Task statement:
Only the stretch of the listing below that runs from the line with "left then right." through the line with "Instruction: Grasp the" is to be printed, exactly and with both ends.

Material for the task:
'''

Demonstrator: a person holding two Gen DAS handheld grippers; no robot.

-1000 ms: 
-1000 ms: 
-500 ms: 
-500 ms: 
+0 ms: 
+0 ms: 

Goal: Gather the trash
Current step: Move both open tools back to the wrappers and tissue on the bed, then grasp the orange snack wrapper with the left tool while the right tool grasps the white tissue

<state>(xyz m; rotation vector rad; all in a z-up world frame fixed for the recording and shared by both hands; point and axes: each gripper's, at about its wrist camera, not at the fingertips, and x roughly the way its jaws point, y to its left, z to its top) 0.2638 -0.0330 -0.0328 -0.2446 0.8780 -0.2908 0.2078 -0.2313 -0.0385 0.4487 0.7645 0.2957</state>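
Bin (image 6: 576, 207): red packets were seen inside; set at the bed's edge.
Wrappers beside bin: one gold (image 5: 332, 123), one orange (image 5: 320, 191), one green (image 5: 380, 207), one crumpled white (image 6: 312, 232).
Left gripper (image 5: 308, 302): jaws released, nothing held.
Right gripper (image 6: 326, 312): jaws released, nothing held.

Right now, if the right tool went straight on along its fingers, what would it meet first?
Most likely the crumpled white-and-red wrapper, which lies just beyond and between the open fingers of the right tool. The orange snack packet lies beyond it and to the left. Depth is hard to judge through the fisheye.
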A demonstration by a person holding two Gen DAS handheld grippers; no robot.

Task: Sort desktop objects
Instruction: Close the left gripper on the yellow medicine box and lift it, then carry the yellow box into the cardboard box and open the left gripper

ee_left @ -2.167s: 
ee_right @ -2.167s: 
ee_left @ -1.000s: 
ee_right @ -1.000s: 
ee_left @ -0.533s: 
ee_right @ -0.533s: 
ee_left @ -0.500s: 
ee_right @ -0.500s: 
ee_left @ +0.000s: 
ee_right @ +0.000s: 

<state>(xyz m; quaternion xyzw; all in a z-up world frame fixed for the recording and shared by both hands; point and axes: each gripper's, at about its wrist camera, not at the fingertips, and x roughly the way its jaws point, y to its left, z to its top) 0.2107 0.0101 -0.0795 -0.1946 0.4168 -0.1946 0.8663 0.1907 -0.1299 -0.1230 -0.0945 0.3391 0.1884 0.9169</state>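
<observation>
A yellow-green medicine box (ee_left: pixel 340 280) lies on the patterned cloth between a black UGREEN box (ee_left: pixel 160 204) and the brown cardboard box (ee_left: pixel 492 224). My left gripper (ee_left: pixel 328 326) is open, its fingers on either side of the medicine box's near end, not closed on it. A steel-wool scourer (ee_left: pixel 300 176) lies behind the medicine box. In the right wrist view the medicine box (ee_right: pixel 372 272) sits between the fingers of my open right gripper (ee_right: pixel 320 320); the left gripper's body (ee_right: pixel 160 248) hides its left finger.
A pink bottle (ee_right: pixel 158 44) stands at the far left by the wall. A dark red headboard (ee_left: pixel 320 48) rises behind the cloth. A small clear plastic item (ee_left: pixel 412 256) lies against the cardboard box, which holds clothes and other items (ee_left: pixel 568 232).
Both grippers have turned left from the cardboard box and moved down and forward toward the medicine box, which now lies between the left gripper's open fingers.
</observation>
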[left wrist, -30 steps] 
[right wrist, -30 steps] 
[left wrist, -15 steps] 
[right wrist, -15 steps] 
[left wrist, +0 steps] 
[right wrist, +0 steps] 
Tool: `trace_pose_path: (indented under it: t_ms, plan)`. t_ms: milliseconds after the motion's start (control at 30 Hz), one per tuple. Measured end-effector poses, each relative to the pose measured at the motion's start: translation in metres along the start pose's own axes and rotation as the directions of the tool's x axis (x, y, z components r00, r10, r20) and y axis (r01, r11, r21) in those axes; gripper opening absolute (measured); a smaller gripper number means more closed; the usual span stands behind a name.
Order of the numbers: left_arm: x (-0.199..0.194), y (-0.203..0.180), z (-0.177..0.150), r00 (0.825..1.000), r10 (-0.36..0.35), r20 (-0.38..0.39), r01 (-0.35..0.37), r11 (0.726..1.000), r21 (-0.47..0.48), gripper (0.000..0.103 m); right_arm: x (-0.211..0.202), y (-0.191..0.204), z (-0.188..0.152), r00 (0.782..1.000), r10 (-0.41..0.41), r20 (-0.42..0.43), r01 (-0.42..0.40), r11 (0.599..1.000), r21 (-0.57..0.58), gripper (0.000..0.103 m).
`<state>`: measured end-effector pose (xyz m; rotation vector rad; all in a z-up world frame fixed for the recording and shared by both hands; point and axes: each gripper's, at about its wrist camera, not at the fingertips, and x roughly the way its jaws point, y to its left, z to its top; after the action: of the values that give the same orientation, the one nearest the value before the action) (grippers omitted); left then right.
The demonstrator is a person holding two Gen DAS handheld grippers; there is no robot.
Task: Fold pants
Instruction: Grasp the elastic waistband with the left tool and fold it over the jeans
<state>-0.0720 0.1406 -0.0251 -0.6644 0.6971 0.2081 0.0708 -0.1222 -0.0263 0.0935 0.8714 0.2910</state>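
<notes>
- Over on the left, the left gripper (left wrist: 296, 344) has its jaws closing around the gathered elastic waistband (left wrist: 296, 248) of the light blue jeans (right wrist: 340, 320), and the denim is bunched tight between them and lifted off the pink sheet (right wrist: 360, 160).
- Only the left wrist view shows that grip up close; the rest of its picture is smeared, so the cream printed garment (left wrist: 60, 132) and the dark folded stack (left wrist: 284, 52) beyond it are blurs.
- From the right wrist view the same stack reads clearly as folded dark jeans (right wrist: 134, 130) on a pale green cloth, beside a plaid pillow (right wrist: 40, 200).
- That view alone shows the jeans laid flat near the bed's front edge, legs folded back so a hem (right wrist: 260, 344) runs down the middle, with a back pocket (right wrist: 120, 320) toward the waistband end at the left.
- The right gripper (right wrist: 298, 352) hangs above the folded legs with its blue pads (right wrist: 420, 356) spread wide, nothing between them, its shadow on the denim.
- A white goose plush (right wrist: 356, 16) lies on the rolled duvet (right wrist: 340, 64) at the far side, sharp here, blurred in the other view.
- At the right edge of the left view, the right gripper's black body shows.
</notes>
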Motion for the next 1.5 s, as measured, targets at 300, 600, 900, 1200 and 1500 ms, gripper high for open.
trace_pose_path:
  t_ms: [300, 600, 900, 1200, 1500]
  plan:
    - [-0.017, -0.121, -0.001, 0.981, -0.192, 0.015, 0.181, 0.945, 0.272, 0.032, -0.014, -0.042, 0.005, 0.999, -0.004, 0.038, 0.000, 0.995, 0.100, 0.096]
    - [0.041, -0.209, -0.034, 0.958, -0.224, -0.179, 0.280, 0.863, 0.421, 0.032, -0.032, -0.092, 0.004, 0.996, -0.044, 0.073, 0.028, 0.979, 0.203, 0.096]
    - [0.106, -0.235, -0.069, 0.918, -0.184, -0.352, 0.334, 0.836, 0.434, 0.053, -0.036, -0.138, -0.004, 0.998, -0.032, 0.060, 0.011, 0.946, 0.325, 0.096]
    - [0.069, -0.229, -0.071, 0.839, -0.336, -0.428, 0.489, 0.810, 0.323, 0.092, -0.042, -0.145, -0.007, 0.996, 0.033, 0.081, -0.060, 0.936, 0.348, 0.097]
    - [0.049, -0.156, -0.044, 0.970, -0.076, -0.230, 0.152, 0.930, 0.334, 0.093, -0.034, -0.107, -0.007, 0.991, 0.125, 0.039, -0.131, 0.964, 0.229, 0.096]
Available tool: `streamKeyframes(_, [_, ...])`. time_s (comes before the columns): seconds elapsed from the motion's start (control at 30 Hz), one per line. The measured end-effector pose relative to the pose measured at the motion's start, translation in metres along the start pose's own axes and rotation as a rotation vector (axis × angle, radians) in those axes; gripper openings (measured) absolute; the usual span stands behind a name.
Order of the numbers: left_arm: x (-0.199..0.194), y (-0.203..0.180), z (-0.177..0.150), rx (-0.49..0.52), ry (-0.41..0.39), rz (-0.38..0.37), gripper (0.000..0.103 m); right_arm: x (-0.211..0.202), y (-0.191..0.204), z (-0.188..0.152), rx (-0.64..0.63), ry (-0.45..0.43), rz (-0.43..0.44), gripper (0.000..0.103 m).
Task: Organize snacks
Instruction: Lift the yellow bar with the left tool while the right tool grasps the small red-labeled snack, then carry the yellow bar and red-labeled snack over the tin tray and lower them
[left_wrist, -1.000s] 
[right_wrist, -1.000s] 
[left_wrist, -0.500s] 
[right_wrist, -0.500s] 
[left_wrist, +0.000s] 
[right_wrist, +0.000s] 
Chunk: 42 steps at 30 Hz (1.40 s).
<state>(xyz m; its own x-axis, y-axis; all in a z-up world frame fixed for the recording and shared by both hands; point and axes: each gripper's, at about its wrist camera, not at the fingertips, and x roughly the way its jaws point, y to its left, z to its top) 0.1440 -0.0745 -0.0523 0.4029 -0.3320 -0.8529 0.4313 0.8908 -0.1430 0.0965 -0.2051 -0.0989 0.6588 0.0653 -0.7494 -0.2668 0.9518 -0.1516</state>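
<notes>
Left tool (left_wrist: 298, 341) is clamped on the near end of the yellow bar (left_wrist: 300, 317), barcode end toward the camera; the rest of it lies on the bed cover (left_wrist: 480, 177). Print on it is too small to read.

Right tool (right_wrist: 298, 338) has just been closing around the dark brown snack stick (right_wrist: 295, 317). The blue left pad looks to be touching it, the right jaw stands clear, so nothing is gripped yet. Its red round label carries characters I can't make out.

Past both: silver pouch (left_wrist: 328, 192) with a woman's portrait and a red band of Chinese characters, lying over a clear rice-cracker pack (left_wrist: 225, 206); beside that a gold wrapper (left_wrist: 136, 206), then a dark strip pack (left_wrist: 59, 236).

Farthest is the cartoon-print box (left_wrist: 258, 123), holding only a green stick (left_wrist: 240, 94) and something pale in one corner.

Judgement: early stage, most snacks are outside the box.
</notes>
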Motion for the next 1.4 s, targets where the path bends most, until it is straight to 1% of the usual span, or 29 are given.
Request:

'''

Output for this task:
`<state>`: measured end-effector pose (xyz m; rotation vector rad; all in a z-up world frame fixed for the recording and shared by both hands; point and axes: each gripper's, at about its wrist camera, not at the fingertips, and x roughly the way its jaws point, y to its left, z to its top; after the action: of the values that give the same orientation, the one nearest the value before the action) (grippers omitted); left then right.
The demonstrator is a person holding two Gen DAS handheld grippers; there is no robot.
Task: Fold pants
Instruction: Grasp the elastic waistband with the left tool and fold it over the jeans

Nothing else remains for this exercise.